:: Provided data

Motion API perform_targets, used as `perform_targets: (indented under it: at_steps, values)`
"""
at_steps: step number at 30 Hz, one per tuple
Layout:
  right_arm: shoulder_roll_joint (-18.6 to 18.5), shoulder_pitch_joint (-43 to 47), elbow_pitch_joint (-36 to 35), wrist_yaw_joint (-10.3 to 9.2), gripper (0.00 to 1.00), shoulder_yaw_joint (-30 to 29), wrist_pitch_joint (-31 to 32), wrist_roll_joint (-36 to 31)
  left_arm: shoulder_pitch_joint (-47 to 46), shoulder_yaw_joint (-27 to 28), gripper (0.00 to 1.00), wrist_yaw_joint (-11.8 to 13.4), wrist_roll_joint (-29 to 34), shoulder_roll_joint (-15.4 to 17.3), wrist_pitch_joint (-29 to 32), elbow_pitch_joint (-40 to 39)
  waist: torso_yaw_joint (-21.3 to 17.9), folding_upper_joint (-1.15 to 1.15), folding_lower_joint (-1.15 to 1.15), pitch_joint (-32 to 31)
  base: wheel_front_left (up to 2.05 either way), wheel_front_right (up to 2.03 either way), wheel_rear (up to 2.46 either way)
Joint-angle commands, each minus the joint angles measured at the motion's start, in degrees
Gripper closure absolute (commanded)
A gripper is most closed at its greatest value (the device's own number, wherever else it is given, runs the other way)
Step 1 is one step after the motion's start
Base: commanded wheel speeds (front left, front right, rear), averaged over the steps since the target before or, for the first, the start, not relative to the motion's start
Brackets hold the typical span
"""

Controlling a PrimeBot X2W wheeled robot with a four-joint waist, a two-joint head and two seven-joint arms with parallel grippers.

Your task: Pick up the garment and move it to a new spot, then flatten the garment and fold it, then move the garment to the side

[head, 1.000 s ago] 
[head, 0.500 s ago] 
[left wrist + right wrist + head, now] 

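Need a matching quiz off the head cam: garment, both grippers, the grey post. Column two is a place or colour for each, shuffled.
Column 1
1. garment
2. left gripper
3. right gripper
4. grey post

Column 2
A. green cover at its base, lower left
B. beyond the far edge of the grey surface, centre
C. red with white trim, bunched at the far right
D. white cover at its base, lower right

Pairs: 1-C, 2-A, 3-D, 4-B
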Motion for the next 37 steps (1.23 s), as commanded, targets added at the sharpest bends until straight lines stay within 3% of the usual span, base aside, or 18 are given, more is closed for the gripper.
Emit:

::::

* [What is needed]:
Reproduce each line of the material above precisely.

* [Output of the task]:
Motion API perform_targets, used as `perform_targets: (indented under it: at_steps, values)`
"""
at_steps: step number at 30 Hz, one per tuple
Layout:
  right_arm: shoulder_roll_joint (-18.6 to 18.5), shoulder_pitch_joint (-43 to 47), elbow_pitch_joint (-36 to 35), wrist_yaw_joint (-10.3 to 9.2), gripper (0.00 to 1.00), shoulder_yaw_joint (-30 to 29), wrist_pitch_joint (-31 to 32), wrist_roll_joint (-36 to 31)
  left_arm: shoulder_pitch_joint (-47 to 46), shoulder_yaw_joint (-27 to 28), gripper (0.00 to 1.00), wrist_yaw_joint (-11.8 to 13.4), wrist_roll_joint (-29 to 34), shoulder_roll_joint (-15.4 to 17.3), wrist_pitch_joint (-29 to 32), elbow_pitch_joint (-40 to 39)
  waist: torso_yaw_joint (-21.3 to 17.9), folding_upper_joint (-1.15 to 1.15), folding_lower_joint (-1.15 to 1.15), pitch_joint (-32 to 31)
  base: wheel_front_left (up to 2.05 either way), wheel_front_right (up to 2.03 either way), wheel_rear (up to 2.46 either way)
Joint-angle commands, each minus the joint angles measured at the motion's start, in degrees
Gripper closure absolute (commanded)
A gripper is most closed at its greatest value (the device's own number, wherever else it is given, runs the other way)
Step 1 is one step after the motion's start
Base: commanded wheel speeds (front left, front right, rear), averaged over the steps since the target before or, for the first, the start, not relative to the motion's start
Brackets hold the typical span
"""

Controlling a PrimeBot X2W wheeled robot with a four-joint waist, a two-joint head and two seven-joint arms with parallel grippers.

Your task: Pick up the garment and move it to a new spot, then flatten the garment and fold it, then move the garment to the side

[head, 1.000 s ago] 
[head, 0.500 s ago] 
[left wrist + right wrist + head, now] 

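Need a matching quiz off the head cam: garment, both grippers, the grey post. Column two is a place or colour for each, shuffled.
Column 1
1. garment
2. left gripper
3. right gripper
4. grey post

Column 2
A. green cover at its base, lower left
B. beyond the far edge of the grey surface, centre
C. red with white trim, bunched at the far right
D. white cover at its base, lower right

Pairs: 1-C, 2-A, 3-D, 4-B
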Motion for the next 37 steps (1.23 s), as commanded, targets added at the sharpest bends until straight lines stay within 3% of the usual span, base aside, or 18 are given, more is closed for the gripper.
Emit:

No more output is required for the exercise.